◆ Instructions for the task
The response should consist of every line below, unchanged.

◆ Data shown
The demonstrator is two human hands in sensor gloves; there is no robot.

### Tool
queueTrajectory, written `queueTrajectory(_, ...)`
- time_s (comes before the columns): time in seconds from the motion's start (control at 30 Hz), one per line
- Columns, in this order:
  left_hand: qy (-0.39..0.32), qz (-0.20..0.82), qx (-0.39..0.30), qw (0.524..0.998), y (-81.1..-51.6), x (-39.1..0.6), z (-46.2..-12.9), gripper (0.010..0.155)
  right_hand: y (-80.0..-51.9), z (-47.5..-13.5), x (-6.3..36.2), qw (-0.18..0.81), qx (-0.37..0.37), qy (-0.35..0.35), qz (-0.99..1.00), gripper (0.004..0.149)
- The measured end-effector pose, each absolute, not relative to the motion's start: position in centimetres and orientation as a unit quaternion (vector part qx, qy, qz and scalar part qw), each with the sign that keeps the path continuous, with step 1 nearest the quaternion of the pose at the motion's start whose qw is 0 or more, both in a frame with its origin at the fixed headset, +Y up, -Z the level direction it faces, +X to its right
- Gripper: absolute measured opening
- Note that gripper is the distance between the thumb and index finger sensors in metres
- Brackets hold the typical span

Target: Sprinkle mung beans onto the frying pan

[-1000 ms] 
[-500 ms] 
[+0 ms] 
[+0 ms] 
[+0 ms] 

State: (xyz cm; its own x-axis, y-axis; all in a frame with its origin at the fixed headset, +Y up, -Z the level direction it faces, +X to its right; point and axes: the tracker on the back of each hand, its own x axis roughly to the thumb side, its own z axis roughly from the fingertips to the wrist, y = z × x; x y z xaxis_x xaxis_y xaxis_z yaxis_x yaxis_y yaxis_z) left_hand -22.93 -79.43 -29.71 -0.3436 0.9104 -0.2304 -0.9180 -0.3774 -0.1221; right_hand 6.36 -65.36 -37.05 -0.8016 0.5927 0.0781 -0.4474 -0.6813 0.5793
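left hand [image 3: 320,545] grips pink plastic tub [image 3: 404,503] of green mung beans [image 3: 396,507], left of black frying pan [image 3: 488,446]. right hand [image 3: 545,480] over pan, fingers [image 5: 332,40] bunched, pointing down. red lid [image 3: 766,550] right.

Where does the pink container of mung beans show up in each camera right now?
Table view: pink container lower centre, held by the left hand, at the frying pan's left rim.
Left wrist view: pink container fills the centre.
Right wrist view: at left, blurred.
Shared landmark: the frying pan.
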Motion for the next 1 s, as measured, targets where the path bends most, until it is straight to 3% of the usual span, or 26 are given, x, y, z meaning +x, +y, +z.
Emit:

◆ Task answer
The demonstrator is two human hands in sensor gloves; there is no robot.

### Tool
queueTrajectory, written `queueTrajectory(_, ...)`
- time_s (comes before the columns): time in seconds from the motion's start (control at 30 Hz), one per line
- Columns, in this order:
  left_hand: qy (-0.39..0.32), qz (-0.20..0.82), qx (-0.39..0.30), qw (0.524..0.998), y (-81.1..-51.6), x (-39.1..0.6), z (-46.2..-12.9), gripper (0.010..0.155)
  right_hand: y (-80.0..-51.9), z (-47.5..-13.5), x (-6.3..36.2), qw (-0.18..0.81), qx (-0.37..0.37), qy (-0.35..0.35), qz (-0.99..1.00), gripper (0.004..0.149)
- The measured end-effector pose, each absolute, not relative to the motion's start: position in centimetres and orientation as a unit quaternion (vector part qx, qy, qz and scalar part qw), each with the sign that keeps the path continuous, with step 1 nearest the quaternion of the pose at the motion's start whose qw is 0 or more, both in a frame with its origin at the fixed headset, +Y up, -Z the level direction it faces, +X to its right
- Gripper: absolute measured opening
- Note that gripper is the distance between the thumb and index finger sensors in metres
- Brackets hold the typical span

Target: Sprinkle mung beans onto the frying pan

[-1000 ms] 
[-500 ms] 
[+0 ms] 
[+0 ms] 
[+0 ms] 

State: (xyz cm; its own x-axis, y-axis; all in a frame with its origin at the fixed headset, +Y up, -Z the level direction it faces, +X to its right; point and axes: the tracker on the back of each hand, its own x axis roughly to the thumb side, its own z axis roughly from the fingertips to the wrist, y = z × x; x y z xaxis_x xaxis_y xaxis_z yaxis_x yaxis_y yaxis_z) left_hand -22.93 -79.43 -29.71 -0.3436 0.9104 -0.2304 -0.9180 -0.3774 -0.1221; right_hand 6.36 -65.36 -37.05 -0.8016 0.5927 0.0781 -0.4474 -0.6813 0.5793
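left hand [image 3: 320,545] grips pink plastic tub [image 3: 404,503] of green mung beans [image 3: 396,507], left of black frying pan [image 3: 488,446]. right hand [image 3: 545,480] over pan, fingers [image 5: 332,40] bunched, pointing down. red lid [image 3: 766,550] right.

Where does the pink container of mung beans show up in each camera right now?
Table view: pink container lower centre, held by the left hand, at the frying pan's left rim.
Left wrist view: pink container fills the centre.
Right wrist view: at left, blurred.
Shared landmark: the frying pan.
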Motion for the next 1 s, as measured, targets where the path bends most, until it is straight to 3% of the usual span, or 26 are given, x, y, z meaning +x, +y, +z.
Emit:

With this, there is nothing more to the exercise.